Cassh Maluia

No. 46
- Position: Linebacker

Personal information
- Born: October 3, 1998 (age 27) Compton, California, U.S.
- Listed height: 6 ft 0 in (1.83 m)
- Listed weight: 248 lb (112 kg)

Career information
- High school: Paramount (Paramount, California)
- College: Wyoming (2016–2019)
- NFL draft: 2020: 6th round, 204th overall pick

Career history
- New England Patriots (2020); Tennessee Titans (2021)*; American Raptors (2023); Chicago Hounds (2024-present);
- * Offseason or practice squad member only
- Stats at Pro Football Reference

= Cassh Maluia =

Former American football player (born 1998)

Cassh Maluia (born October 3, 1998) is an American former professional football player who is a professional rugby player with the Chicago Hounds. He played in the National Football League (NFL) as a linebacker.

Maluia played college football for the Wyoming Cowboys, and was selected by the New England Patriots in the sixth round of the 2020 NFL draft.

==College football==
Maluia grew up in Compton, California and signed with Wyoming, the first school to offer him a football scholarship, out of high school. As a sophomore, Maluia recorded 74 tackles. In his senior season in 2019, he had 61 tackles (including seven for a loss), half a sack, and two interceptions while starting at weak-side linebacker. He earned honorable mention all-Mountain West Conference honors. In his career at Wyoming, Maluia had 197 tackles and 16.5 tackles for loss.

==American football==
===New England Patriots===
Maluia was selected by the New England Patriots in the sixth round of the 2020 NFL draft with the 204th overall pick. He was waived on September 5, 2020, and signed to the practice squad the next day. He was promoted to the active roster the following day. He was waived on November 10, 2020, and re-signed to the practice squad two days later. He was elevated to the active roster on November 14 and December 28 for the team's weeks 10 and 16 games against the Baltimore Ravens and Buffalo Bills, and reverted to the practice squad after each game. On January 2, 2021, Maluia was promoted to the active roster. He was waived after the season on March 23, 2021.
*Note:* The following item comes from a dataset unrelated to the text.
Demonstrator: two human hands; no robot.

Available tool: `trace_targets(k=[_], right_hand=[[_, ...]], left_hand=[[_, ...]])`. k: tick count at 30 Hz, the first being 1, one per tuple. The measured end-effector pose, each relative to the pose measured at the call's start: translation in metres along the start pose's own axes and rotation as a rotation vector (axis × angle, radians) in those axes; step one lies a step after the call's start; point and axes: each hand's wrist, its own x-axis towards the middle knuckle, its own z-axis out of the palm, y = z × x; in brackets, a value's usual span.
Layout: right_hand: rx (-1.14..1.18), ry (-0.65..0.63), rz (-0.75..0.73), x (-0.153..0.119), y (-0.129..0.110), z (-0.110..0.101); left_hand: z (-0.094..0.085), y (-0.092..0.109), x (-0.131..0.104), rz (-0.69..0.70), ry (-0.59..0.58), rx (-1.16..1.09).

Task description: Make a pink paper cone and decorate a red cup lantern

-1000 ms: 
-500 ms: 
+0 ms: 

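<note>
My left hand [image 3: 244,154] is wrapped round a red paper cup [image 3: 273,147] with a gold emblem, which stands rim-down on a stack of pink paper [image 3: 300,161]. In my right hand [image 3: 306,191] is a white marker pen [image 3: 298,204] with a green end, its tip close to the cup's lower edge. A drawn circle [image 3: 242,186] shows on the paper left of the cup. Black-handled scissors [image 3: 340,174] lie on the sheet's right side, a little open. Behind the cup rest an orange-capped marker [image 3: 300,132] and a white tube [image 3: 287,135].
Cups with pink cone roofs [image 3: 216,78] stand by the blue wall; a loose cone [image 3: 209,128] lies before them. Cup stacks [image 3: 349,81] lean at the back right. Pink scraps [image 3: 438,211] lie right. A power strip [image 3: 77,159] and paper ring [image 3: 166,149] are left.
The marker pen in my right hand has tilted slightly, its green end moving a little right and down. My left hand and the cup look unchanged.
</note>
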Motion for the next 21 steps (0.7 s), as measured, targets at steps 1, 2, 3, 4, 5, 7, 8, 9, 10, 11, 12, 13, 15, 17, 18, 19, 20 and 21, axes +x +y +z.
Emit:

Maluia re-signed with the Patriots on August 7, 2021, but was waived on August 24, 2021.
Maluia then signed with the Tennessee Titans on August 26, 2021, but was waived on August 29, 2021.

==Rugby==
===Professional===
Maluia switched football codes in 2023 to play rugby for the American Raptors in the Super Rugby Americas league.
In 2024, Maluia signed with Major League Rugby's Chicago Hounds as an outside back.

===International===
Maluia debuted for the United States men's national rugby union team in 2026 at the 2026 World Rugby Pacific Nations Cup.